山梨県郡内産地企業/期待高まる米国市場開拓/小物・雑貨類で手応え

2019年10月09日 (水曜日)

 山梨県郡内産地(富士吉田市や西桂町など)の企業が米国市場の開拓に乗り出している。郡内産地では高付加価値生地を欧州ハイブランドに訴求する織布企業の取り組みが目立つが、米国市場では小物・雑貨を中心とする製品で勝負する。山梨県絹人繊織物工業組合会員企業が合同出展したニューヨークの展示会ではかばんやスカーフなどが受注を獲得しており、今後の本格化に期待感を示している。(桃井直人)

 海外販路の開拓では、イタリアで開催されている服地見本市「ミラノ・ウニカ」に富士吉田市や西桂町の織布企業などが継続出展し、服地分野で一定の成果を収めてきた。そうした中、欧州に次ぐ市場として米国に目を向ける企業も増えてきた。ただ、こちらは服地よりも小物や雑貨類が先行しそうだ。

 米国の展示会では、昨年に雑貨・インテリアが集まる「NY NOW(ニューヨーク ナウ)」に数社が出展し、ネクタイなどで商談がまとまった。今年は9月13~15日にニューヨークで開催されたファッション・アパレル雑貨の展示会「D&A(デザイナーズ&エージェンツ)」に合同でブースを構えた。

 参加したのは羽田忠織物、前田源商店、槙田商店、武藤、渡邊織物、Fumi Hotta Designなど。「NY NOWとD&Aは展示会の性格が違い、より感度が高いのがD&A。今回が初出展だったが、手応えを示した企業は少なくなかった」(山梨県絹人繊織物工業組合)ようだ。

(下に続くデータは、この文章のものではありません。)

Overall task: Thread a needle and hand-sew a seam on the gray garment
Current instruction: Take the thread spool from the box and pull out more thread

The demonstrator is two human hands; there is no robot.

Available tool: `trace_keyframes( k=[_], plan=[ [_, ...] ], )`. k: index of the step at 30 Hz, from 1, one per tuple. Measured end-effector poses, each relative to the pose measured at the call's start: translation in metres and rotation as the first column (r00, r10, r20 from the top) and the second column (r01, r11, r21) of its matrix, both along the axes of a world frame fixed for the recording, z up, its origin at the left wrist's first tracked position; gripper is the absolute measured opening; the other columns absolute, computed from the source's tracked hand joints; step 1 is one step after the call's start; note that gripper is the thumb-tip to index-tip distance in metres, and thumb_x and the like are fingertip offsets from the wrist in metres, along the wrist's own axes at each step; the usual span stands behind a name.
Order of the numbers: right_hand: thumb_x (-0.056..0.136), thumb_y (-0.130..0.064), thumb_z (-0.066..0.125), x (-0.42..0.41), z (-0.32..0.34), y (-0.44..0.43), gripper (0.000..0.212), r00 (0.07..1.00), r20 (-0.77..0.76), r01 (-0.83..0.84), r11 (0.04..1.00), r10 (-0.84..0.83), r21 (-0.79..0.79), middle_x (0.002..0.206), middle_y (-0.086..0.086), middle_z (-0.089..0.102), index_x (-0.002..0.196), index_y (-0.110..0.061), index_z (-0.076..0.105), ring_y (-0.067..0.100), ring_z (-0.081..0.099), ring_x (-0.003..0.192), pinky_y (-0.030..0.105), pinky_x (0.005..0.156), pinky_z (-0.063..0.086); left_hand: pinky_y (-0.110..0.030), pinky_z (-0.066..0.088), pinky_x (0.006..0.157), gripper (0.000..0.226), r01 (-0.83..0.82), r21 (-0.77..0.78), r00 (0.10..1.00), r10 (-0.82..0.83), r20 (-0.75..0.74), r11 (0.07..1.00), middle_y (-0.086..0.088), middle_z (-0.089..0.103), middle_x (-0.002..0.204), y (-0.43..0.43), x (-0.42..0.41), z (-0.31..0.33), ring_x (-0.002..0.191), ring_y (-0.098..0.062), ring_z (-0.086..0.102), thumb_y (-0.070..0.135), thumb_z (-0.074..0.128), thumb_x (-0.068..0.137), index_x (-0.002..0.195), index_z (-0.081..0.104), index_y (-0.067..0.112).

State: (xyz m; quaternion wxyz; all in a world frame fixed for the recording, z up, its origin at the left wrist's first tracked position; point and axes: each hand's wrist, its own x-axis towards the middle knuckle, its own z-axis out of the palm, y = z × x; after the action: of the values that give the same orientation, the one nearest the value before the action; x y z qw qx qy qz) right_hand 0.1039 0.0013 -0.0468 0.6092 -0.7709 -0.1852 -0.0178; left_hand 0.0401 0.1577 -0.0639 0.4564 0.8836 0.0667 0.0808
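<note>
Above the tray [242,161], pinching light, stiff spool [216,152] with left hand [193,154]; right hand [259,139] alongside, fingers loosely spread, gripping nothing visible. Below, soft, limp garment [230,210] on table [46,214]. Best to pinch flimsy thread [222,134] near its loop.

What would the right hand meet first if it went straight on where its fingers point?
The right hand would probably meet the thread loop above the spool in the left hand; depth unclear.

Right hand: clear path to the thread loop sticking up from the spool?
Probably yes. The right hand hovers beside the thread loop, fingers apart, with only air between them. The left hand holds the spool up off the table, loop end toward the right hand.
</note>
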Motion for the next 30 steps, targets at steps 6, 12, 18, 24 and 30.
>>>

 槙田商店は、写真家・中村紋子さんの作品を織りの技術で再現し、バッグに応用した「ジャカード フォトトート」や折り畳み傘など十五、六点を並べた。「意外だったのが傘を手に取る来場者が多かったこと。日本円で1万円と1万3千円の商品を打ち出したが、価格が高いとは言われなかった」と話す。

 袖裏地製造を主力とする渡邊織物は、ブランケットやトートバッグ、クッションカバー、ニードルパンチのタペストリーなどを提案した。製品で展示会に参加するのは今回が初めてとなったが、「トートバッグとタペストリーでセレクトショップへの卸が決まった」。

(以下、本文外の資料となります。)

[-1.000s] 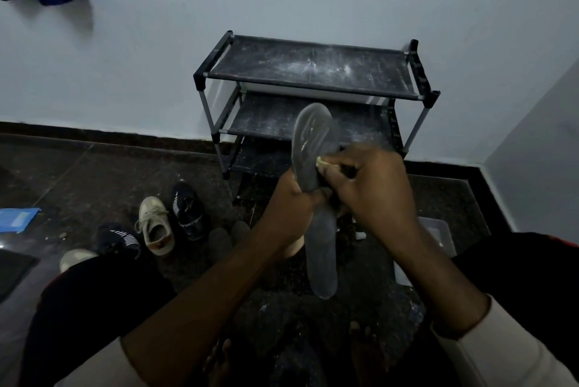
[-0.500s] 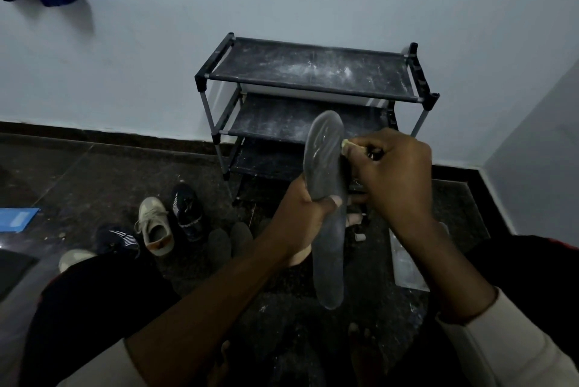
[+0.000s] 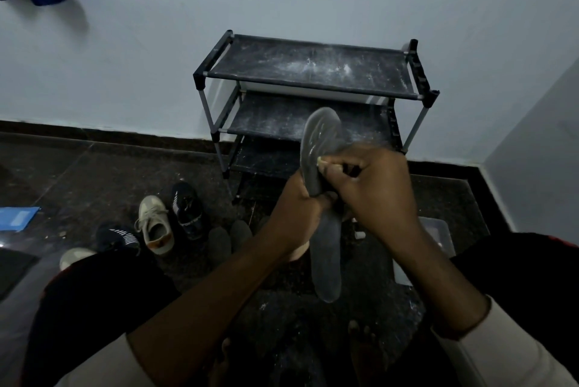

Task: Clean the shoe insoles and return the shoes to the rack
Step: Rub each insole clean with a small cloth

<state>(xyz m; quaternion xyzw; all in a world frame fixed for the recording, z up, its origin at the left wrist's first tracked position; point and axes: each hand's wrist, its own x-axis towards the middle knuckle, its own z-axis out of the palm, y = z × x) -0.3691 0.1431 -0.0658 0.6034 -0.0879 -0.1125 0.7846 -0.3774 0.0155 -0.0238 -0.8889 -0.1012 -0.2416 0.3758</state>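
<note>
**A:** Item one?

**B:** Insole (image 3: 326,256), one. It is grey, long and thin, with faint pressed lines at the toe end. It is held upright in the air in front of the shoe rack (image 3: 313,65), toe end up and heel end hanging over the floor (image 3: 94,173).

**A:** Hands?

**B:** The left hand (image 3: 299,209) grips the insole round its middle, fingers curled about it. The right hand (image 3: 374,194) touches the left, fingers curled, and pinches a small pale object (image 3: 321,161) against the insole's edge just above the left hand. I cannot tell what the object is.

**A:** Containers?

**B:** The shoe rack is black with three shelves and stands against the wall (image 3: 125,57). The top and middle shelves are streaked with white dust, and the bottom shelf is largely hidden behind the hands. A clear plastic tub (image 3: 437,230) sits on the floor at the right, partly behind the right forearm. Contents too dim to tell.

**A:** Floor stock?

**B:** Left of the rack is a white sneaker (image 3: 155,223), with a dark striped sneaker (image 3: 188,208) just beside it. A grey pair (image 3: 219,239) lies near the left forearm.
</note>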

 デザイン事務所のFumi Hotta Designは、自社ブランドの「Fumi Hotta(フミ ホッタ)」のかばんやシルクスカーフ、生地に開いた穴に頭を通して着物のような使い方ができる商品を紹介した。「大口ではないが、ギャラリーなどからオーダーが入った」と言う。

 展示会場では、羽田忠織物はネクタイやバッグを、武藤はストールを中心に提案するなど、多様な製品が一堂に会したことで注目度も高まったようだ。「サステイナビリティー(持続可能性)の観点から前田源商店のオーガニックコットン製品にも関心が集まった」(山梨県絹人繊織物工業組合)

 今後について槙田商店は「面白い市場になる可能性を感じた」とし、渡邊織物は「チャンスはある」とみる。次回の参加に意欲を示す織布企業も多い。ただ一部では価格が合わない商品があり、語学力がなく商談が難しいという課題も残っている。

 組合には「ニューヨークではなく、ロサンゼルスで開かれるD&Aの方が良い」といった情報も入る。米国市場への本格進出にはもう少し模索が必要になる。